Problem to work on:
What you return should be every line below, word for word, and none of the images.

Source data:
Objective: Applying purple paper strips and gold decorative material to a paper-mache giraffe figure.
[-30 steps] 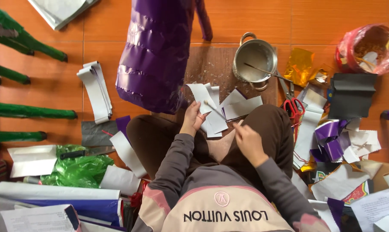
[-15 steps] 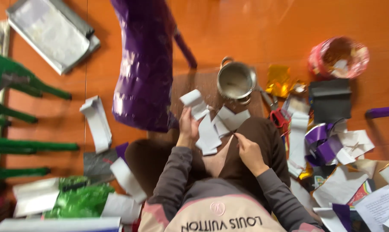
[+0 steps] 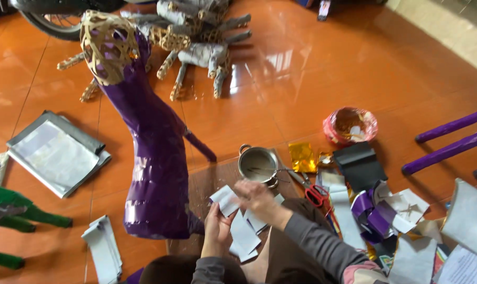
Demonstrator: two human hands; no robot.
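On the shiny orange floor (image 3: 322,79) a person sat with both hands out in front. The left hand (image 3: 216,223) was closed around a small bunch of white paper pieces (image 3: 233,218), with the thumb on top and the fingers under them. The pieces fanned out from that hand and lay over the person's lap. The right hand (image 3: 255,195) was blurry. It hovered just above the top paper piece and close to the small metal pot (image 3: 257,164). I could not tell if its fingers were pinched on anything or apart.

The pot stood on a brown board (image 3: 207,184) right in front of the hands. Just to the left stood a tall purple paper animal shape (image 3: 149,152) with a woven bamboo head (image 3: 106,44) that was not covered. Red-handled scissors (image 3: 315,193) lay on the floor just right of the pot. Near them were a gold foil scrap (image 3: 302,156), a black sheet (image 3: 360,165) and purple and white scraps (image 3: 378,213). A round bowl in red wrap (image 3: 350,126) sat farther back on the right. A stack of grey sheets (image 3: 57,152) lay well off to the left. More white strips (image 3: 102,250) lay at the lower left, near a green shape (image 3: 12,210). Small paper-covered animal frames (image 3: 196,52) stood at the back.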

Response area:
Objective: Applying purple paper strips and gold decorative material to a paper-mache giraffe figure.
[-30 steps] 
[-15 steps] 
[+0 steps] 
Demonstrator: two human hands; no robot.
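On the shiny orange floor (image 3: 322,79) a person sat with both hands out in front. The left hand (image 3: 216,223) was closed around a small bunch of white paper pieces (image 3: 233,218), with the thumb on top and the fingers under them. The pieces fanned out from that hand and lay over the person's lap. The right hand (image 3: 255,195) was blurry. It hovered just above the top paper piece and close to the small metal pot (image 3: 257,164). I could not tell if its fingers were pinched on anything or apart.

The pot stood on a brown board (image 3: 207,184) right in front of the hands. Just to the left stood a tall purple paper animal shape (image 3: 149,152) with a woven bamboo head (image 3: 106,44) that was not covered. Red-handled scissors (image 3: 315,193) lay on the floor just right of the pot. Near them were a gold foil scrap (image 3: 302,156), a black sheet (image 3: 360,165) and purple and white scraps (image 3: 378,213). A round bowl in red wrap (image 3: 350,126) sat farther back on the right. A stack of grey sheets (image 3: 57,152) lay well off to the left. More white strips (image 3: 102,250) lay at the lower left, near a green shape (image 3: 12,210). Small paper-covered animal frames (image 3: 196,52) stood at the back.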

Work on this exercise is done.